_What this task involves_.
From the entries that follow, reproduce exactly and only the lines from the line with "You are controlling" to the line with "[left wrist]", endpoints included.
#####
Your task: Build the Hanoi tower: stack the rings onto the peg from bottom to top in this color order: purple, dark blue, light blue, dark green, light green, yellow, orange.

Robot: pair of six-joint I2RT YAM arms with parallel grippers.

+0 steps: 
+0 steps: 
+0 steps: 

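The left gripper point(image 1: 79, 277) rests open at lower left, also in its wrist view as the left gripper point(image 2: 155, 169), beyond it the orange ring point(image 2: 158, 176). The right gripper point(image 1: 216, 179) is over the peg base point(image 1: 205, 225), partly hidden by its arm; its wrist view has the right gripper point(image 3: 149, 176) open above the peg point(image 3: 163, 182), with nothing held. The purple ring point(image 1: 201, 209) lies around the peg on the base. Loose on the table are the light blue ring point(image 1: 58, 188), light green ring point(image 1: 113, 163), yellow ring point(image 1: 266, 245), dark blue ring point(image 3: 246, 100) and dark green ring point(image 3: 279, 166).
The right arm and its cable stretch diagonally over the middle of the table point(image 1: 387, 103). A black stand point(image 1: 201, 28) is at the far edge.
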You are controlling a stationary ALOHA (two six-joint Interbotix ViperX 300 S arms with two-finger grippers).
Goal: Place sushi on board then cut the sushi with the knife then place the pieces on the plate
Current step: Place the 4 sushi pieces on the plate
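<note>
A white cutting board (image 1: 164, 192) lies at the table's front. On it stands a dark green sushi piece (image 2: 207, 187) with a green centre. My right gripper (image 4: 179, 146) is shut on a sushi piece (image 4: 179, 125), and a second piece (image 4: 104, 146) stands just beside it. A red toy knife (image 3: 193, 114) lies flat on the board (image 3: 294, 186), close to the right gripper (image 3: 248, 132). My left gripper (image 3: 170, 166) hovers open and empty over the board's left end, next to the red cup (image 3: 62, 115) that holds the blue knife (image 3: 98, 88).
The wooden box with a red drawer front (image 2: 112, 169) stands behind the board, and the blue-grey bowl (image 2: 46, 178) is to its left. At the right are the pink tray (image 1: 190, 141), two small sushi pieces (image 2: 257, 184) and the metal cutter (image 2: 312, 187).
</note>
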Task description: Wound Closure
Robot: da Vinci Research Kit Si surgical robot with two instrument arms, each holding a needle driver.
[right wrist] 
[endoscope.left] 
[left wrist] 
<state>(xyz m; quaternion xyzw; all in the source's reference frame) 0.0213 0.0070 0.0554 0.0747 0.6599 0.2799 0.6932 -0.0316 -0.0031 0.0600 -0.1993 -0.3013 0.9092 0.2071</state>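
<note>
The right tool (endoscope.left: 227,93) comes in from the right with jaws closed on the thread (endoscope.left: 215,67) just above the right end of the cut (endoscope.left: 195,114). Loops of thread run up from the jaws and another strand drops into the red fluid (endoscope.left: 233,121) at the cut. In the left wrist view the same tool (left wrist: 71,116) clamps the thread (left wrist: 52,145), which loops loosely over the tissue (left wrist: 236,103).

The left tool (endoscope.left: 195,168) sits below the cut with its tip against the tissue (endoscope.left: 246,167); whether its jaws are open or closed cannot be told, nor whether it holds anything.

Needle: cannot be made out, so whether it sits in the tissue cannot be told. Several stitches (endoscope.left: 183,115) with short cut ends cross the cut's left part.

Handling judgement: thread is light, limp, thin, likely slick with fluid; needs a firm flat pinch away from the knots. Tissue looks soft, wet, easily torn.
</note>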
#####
_Exercise response_.
You are controlling a stationary ALOHA (two six-joint Interbotix ViperX 300 S arms with two-finger grippers).
Goal: Place sushi on board then cut the sushi with the knife then place the pieces on the plate
Current step: Place the 4 sushi pieces on the plate
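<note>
A white cutting board (image 1: 164, 192) lies at the table's front. On it stands a dark green sushi piece (image 2: 207, 187) with a green centre. My right gripper (image 4: 179, 146) is shut on a sushi piece (image 4: 179, 125), and a second piece (image 4: 104, 146) stands just beside it. A red toy knife (image 3: 193, 114) lies flat on the board (image 3: 294, 186), close to the right gripper (image 3: 248, 132). My left gripper (image 3: 170, 166) hovers open and empty over the board's left end, next to the red cup (image 3: 62, 115) that holds the blue knife (image 3: 98, 88).
The wooden box with a red drawer front (image 2: 112, 169) stands behind the board, and the blue-grey bowl (image 2: 46, 178) is to its left. At the right are the pink tray (image 1: 190, 141), two small sushi pieces (image 2: 257, 184) and the metal cutter (image 2: 312, 187).
</note>
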Task description: Wound Closure
Robot: da Vinci Research Kit Si surgical robot with two instrument arms, each holding a needle driver.
[right wrist] 
[endoscope.left] 
[left wrist] 

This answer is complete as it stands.